Hejmo told Reuters TV in Rome that he had never cooperated knowingly with the secret service, but said he had passed on information back to Poland "in good faith".
"It's not true (that I was an agent)," he said on the doorstep of his residence near the Vatican City.
Poles are still mourning the death on April 2 of John Paul, credited with inspiring the Solidarity trade union movement's struggle against communism.
"The IPN has documents that show Father Konrad Stanislaw Hejmo was cooperating during the 1980s with the security services," said Leon Kieres, director of the IPN.
Hejmo - a member of the Vatican circle of Polish clergy - has headed the Polish "Pilgrimage House", a hostel for visiting Poles, for many years, and won wide media coverage in Poland for his "insider knowledge" of the state of John Paul's health.
"People have always been sent (from Poland) and it was really hard to tell if all the people who arrived with good intentions (or) if anyone was a spy," he said.
"I was told to follow the Italian press, the foreign press, all of the newspapers - what they are saying about the Polish Church, what they are saying about the Church in general and what they are saying about the Holy Father. But it was all done in good faith".
Hejmo told Polish TVN 24 he now believed a man he had met and given documents to might have been an agent for communist East Germany's security service, but that he had never consciously given him information.
"I never (collaborated) knowingly ... now it occurs to me that he could have been on the other side - working for the (East) Germans," Hejmo said, declining to name the man other than by his initial M.

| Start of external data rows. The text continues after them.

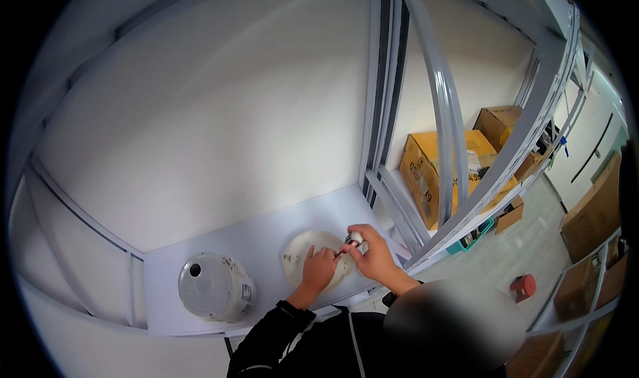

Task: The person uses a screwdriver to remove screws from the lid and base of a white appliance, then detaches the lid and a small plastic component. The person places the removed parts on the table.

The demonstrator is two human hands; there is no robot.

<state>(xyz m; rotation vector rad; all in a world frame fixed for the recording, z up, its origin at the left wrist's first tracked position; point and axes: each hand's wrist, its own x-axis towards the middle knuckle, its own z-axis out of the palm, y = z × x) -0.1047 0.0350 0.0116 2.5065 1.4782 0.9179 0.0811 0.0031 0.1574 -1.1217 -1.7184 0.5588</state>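
Note:
A round off-white disc with small dark marks lies on the pale shelf in front of me. My left hand rests on it, fingers stretched forward over its surface. From the right, my right hand closes round a small screwdriver-like tool with a pale rounded end. Its thin reddish shaft points down and left, towards the fingertips of my left hand. Where the tip meets the disc is too small to make out. Left of both hands, apart from them, stands a white cylindrical housing with one dark round hole in its top.
Behind the pale shelf rises a white wall panel. Grey metal posts stand on the right. Beyond them are a yellow cardboard box, a green basket and a red container on the floor.

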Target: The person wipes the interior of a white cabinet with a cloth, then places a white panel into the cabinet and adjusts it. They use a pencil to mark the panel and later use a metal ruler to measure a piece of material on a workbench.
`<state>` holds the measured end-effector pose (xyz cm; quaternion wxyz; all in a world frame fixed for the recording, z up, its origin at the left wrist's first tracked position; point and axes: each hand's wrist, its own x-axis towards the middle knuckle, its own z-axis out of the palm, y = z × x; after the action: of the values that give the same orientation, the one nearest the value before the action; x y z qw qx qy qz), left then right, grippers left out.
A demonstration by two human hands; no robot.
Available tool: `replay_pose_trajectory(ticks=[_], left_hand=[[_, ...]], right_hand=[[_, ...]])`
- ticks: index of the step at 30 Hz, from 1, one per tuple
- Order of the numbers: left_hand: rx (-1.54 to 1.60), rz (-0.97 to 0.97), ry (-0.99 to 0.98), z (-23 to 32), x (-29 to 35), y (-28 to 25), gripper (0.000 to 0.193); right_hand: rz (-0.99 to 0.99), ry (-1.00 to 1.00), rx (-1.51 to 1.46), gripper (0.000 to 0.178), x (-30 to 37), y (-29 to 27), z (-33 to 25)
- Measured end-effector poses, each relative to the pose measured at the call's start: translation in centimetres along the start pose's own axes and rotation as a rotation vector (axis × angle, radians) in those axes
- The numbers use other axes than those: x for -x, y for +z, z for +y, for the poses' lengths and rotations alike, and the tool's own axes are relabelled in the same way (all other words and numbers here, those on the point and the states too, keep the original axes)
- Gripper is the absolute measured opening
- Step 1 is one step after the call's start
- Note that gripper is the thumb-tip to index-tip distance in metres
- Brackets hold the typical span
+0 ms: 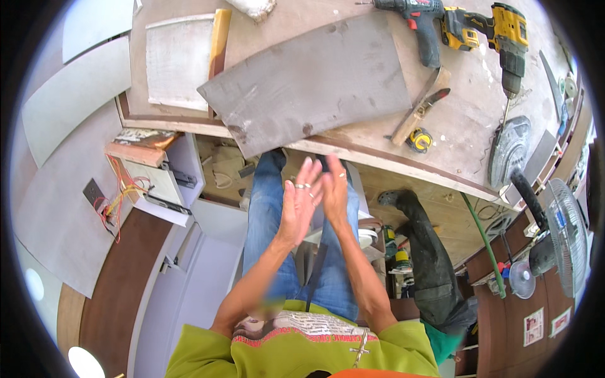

Polish public television quoted Hejmo as saying the allegations were "absurd", and played what it said was a tape of him explaining that "some recordings may have been spliced by the kind of people who just wait for a particular word ..."
LITTLE OF INTEREST
The IPN did not say what information Hejmo handed over, but Marek Lasota, an IPN member from Krakow who works on secret service involvement with the Polish Church, said Hejmo might not have passed on much of interest.
"Hejmo didn't have very close access. He was as close (to John Paul) as other Polish priests in the Vatican were. I think he rather gave away second-hand information," he said.
In his research, Lasota found the secret services had tried to discredit the Pope in the 1980s by producing fake diaries from a woman purported to have been having an affair with him.
John Paul, who supported pro-democracy activists while an archbishop in Krakow, continued to help as leader of the Roman Catholic Church, meeting Solidarity leader Lech Walesa several times during visits to Poland.
He is widely regarded as a prime influence in the collapse of communism in Poland and thoughout eastern Europe.